Task objective — Wherever the string "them" occurs in a line of these records, report that line.

Raw data —
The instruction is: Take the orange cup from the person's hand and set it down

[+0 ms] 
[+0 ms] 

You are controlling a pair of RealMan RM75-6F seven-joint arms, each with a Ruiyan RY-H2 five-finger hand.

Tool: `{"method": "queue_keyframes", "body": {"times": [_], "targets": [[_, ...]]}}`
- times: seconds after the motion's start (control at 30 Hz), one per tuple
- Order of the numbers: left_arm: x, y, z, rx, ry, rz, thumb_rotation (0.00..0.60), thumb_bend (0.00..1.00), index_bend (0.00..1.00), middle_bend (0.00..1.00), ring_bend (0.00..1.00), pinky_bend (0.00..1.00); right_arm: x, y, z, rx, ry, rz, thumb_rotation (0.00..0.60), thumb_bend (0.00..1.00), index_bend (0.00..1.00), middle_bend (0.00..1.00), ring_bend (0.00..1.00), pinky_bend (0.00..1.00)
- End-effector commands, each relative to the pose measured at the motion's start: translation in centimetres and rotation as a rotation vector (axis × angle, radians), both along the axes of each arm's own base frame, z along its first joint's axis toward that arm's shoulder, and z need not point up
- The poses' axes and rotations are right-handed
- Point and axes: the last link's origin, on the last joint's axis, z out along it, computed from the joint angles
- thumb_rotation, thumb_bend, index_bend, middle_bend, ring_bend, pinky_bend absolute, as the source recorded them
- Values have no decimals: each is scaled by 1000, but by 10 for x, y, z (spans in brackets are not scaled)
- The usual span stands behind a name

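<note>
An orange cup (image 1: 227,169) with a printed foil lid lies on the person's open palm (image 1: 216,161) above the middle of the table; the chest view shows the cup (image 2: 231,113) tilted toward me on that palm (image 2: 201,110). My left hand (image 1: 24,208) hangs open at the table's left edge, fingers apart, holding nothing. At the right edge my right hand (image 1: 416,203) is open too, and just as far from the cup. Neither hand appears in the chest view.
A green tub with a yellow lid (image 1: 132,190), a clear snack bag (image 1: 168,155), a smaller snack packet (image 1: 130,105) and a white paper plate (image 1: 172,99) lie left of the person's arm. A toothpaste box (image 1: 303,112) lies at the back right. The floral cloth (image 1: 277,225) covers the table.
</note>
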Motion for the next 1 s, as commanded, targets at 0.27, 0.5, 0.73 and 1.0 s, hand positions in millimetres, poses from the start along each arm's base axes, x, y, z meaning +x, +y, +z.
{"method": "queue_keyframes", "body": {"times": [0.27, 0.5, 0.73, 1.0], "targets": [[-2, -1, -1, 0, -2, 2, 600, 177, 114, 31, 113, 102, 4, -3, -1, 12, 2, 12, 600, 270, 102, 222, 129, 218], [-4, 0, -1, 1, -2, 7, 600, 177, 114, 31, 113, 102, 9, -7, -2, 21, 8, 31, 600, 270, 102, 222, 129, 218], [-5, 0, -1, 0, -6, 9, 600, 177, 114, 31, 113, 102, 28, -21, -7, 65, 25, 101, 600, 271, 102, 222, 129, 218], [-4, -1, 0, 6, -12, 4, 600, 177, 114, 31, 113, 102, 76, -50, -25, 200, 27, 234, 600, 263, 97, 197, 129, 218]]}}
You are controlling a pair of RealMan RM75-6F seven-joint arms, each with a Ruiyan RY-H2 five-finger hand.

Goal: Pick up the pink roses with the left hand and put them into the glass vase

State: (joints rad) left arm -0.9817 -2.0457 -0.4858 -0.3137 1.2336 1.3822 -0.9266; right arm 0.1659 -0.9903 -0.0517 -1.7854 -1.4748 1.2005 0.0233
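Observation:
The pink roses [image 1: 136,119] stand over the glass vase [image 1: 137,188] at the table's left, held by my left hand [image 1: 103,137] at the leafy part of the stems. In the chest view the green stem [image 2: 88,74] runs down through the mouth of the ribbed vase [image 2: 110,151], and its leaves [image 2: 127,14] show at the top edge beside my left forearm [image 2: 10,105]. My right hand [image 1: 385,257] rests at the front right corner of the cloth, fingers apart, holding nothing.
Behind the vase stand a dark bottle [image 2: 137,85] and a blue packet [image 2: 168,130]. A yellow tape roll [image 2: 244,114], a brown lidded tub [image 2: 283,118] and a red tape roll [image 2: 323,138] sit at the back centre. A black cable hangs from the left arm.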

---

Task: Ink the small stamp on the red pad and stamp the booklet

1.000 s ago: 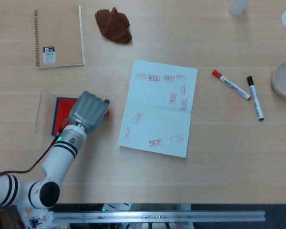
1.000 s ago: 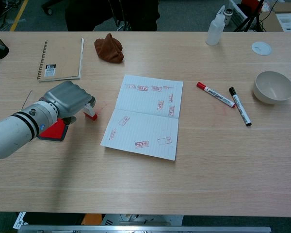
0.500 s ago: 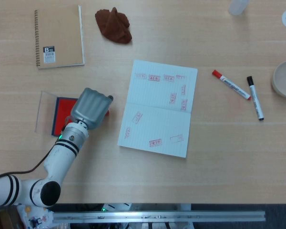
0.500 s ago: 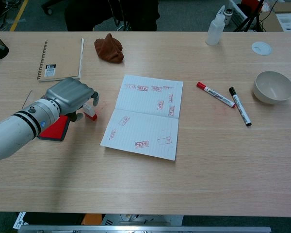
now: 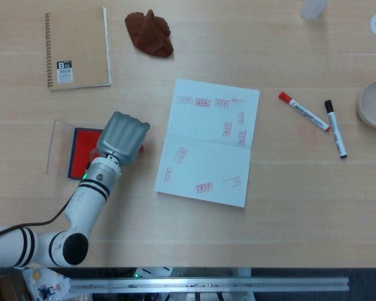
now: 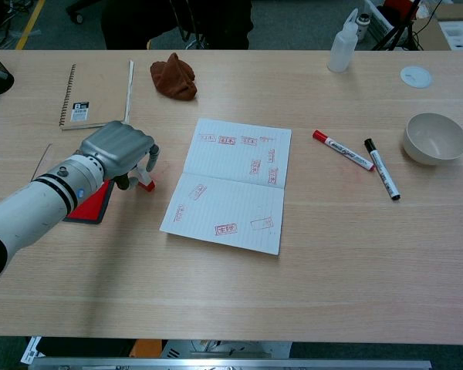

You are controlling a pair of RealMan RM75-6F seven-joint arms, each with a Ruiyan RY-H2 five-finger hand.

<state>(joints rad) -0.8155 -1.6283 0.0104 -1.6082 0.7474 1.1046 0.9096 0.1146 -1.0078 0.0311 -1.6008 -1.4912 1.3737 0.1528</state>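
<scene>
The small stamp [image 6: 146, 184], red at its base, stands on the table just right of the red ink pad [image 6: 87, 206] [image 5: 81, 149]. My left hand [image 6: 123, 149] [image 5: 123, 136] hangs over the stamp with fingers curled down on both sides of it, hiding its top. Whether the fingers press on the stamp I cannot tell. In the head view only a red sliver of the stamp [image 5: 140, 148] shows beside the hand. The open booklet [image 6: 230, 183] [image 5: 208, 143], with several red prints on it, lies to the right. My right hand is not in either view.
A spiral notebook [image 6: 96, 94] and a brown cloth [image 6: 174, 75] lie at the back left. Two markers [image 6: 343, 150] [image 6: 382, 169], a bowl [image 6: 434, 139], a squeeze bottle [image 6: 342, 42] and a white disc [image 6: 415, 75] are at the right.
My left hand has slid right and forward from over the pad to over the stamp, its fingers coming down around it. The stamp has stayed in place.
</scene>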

Worked solution —
- thumb_rotation, thumb_bend, index_bend, middle_bend, ring_bend, pinky_bend absolute, as the source recorded them
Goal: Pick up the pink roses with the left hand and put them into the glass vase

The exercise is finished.